Feeling othered and unwelcome in London, Daisy returns to Poland just before Christmas after almost a decade of absence. What unravels is a tale of tragedy and an intimate look at the meaning of home.
A wonderfully fresh perspective that is dying to be heard.
Playing out entirely in conversations between two sisters, F*ck Polite is both a small story about the struggles of two different lives and an exploration of much bigger themes of the immigrant experience and how languages frames and impacts our life.
Adrianna Pavlovska and Barbara Blanka both turn in moving performances as the conflict and story escalate to new levels when the two sisters worlds collide as they find themselves unable to understand the other's experience.
While a play of constant arguing between two sisters would indeed be a bleak experience, F*ck Polite beautifully blends in flashbacks to earlier years before their separation. Played out in softer light and spoken entirely in Polish, one doesn’t need to understand the language to see the poetry between the past and present.

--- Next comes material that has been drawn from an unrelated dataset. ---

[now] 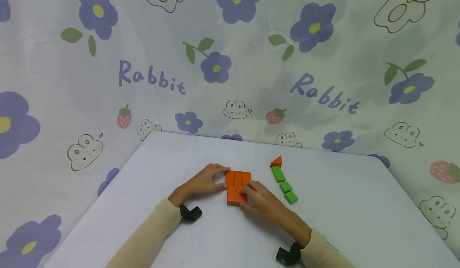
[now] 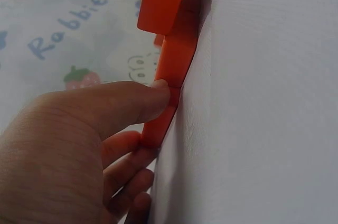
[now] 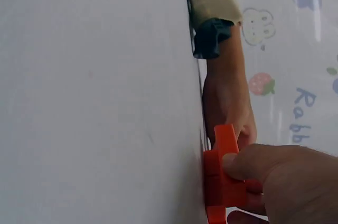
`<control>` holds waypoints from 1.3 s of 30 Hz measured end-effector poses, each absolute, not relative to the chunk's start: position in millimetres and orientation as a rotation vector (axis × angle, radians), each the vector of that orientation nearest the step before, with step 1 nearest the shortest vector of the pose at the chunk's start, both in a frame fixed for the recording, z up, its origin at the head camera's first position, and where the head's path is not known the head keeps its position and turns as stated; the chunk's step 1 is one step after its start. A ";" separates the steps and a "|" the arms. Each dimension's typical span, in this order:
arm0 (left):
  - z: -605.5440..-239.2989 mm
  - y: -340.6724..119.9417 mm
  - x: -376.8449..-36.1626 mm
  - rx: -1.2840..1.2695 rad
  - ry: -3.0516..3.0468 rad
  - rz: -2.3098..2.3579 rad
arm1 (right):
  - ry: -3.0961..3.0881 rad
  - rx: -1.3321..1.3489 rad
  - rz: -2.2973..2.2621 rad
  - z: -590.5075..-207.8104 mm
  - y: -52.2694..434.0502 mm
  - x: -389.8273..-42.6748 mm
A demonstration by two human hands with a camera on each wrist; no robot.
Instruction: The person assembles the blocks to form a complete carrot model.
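Observation:
Several orange blocks (image 1: 238, 178) lie pushed together on the white table. My left hand (image 1: 205, 179) is at their left side, its thumb and fingers holding the left orange block (image 2: 158, 126) of the far row between near and far ends. My right hand (image 1: 264, 202) pinches another orange block (image 3: 228, 176) between thumb and fingers at the near end of the group. In the left wrist view this pinched block (image 2: 162, 2) sits higher than the blocks beside it. Its underside is partly hidden, so I cannot tell how fully it rests on them.
Right of the group lies a line of loose pieces: an orange triangular block (image 1: 276, 162), a longer green block (image 1: 278, 174) and two smaller green blocks (image 1: 286, 187). A patterned cloth (image 1: 251, 60) hangs behind the table (image 1: 359, 204). Dark bands circle both wrists.

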State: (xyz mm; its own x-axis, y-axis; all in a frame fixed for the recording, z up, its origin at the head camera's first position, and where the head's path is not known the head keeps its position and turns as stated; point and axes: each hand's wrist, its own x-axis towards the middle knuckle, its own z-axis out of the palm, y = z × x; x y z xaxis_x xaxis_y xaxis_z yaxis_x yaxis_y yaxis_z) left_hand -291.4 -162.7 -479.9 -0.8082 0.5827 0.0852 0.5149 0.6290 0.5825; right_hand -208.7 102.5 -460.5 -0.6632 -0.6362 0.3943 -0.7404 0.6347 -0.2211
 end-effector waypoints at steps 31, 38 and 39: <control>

It is these scenes in which the strength of the two actors shines through. I understand no Polish at all yet the meaning of these scenes is not obscured in the slightest. It is an artistically bold move that beautifully captures the subtler themes of the play along with the explosive moments of confrontation.
The only gripe I can muster is that the dialogue and conflict can feel a bit repetitive at times as the same lines are shouted back and forth and every moment of common ground quickly descends into a new conflict. This is, however, a minor nitpick in solid show.
F*ck Polite is a powerful and personal performance by superb actors. It explores a wonderfully fresh perspective that is dying to be heard, particularly in a post-Brexit referendum landscape, and delivers a memorable experience.